- Your goal -
Make an exact reproduction of all the data.

# # # #

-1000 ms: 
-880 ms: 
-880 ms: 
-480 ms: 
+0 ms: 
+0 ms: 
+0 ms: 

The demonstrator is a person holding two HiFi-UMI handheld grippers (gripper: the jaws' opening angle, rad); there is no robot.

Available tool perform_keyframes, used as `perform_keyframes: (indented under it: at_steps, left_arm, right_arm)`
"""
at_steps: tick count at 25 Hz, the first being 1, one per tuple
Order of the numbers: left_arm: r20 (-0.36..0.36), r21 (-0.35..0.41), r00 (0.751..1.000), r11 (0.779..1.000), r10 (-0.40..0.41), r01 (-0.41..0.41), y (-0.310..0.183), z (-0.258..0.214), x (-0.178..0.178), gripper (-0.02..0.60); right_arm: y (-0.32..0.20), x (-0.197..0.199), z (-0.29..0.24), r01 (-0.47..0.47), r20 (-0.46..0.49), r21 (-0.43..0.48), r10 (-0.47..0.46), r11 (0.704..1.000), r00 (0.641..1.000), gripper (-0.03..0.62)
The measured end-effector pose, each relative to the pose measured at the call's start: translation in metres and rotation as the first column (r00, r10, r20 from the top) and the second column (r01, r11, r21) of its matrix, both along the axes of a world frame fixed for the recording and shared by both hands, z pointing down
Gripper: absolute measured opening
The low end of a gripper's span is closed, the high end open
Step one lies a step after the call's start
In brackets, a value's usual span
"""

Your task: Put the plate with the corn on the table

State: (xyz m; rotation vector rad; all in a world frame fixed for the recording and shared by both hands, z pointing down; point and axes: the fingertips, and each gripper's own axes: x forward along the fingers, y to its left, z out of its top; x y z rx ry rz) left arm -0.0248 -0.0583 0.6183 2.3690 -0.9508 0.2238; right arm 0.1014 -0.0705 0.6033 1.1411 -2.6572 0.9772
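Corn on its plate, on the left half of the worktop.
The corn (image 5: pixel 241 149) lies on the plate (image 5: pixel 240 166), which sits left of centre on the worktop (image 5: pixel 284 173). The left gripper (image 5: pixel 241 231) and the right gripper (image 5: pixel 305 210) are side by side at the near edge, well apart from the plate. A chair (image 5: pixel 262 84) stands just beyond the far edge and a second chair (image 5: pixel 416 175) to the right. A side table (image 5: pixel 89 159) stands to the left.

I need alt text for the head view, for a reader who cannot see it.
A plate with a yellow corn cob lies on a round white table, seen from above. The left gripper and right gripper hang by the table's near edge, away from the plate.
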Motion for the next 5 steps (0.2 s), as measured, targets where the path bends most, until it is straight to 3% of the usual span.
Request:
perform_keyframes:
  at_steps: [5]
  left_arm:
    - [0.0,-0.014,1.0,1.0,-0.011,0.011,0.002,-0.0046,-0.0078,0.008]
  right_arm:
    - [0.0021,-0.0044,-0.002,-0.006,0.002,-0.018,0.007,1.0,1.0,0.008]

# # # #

- Solution to this problem -
-1000 ms: 
-880 ms: 
-880 ms: 
-480 ms: 
+0 ms: 
+0 ms: 
+0 ms: 

The demonstrator is a person holding two HiFi-UMI handheld grippers (gripper: the jaws' opening angle, rad); there is no robot.

Available tool perform_keyframes, used as `perform_keyframes: (indented under it: at_steps, left_arm, right_arm)`
"""
at_steps: tick count at 25 Hz, the first being 1, one per tuple
Order of the numbers: left_arm: r20 (-0.36..0.36), r21 (-0.35..0.41), r00 (0.751..1.000), r11 (0.779..1.000), r10 (-0.40..0.41), r01 (-0.41..0.41), y (-0.310..0.183), z (-0.258..0.214), x (-0.178..0.178), gripper (-0.02..0.60); right_arm: y (-0.32..0.20), x (-0.197..0.199), z (-0.29..0.24), r01 (-0.47..0.47), r20 (-0.46..0.49), r21 (-0.43..0.48), r10 (-0.47..0.46), r11 (0.704..1.000), r00 (0.641..1.000), gripper (-0.03..0.62)
The measured end-effector pose, each relative to the pose measured at the call's start: translation in metres and rotation as the first column (r00, r10, r20 from the top) and the second column (r01, r11, r21) of its matrix, both along the axes of a world frame fixed for the recording and shared by both hands, z pointing down
Gripper: absolute measured opening
The low end of a gripper's span is closed, the high end open
Step one lies a step after the call's start
In brackets, a value's usual span
"""

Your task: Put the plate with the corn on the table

State: (xyz m; rotation vector rad; all in a world frame fixed for the recording and shared by both hands, z pointing down; point and axes: the fingertips, and each gripper's own axes: x forward along the fingers, y to its left, z out of its top; x y z rx ry rz) left arm -0.0248 -0.0583 0.6183 2.3690 -0.9508 0.2238; right arm 0.1014 -0.0705 0.6033 1.1411 -2.6572 0.9772
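Corn on its plate, on the left half of the worktop.
The corn (image 5: pixel 241 149) lies on the plate (image 5: pixel 240 166), which sits left of centre on the worktop (image 5: pixel 284 173). The left gripper (image 5: pixel 241 231) and the right gripper (image 5: pixel 305 210) are side by side at the near edge, well apart from the plate. A chair (image 5: pixel 262 84) stands just beyond the far edge and a second chair (image 5: pixel 416 175) to the right. A side table (image 5: pixel 89 159) stands to the left.

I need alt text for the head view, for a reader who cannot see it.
A plate with a yellow corn cob lies on a round white table, seen from above. The left gripper and right gripper hang by the table's near edge, away from the plate.
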Motion for the next 5 steps (0.2 s), as measured, targets where the path bends most, until it is straight to 3% of the usual span.
Request:
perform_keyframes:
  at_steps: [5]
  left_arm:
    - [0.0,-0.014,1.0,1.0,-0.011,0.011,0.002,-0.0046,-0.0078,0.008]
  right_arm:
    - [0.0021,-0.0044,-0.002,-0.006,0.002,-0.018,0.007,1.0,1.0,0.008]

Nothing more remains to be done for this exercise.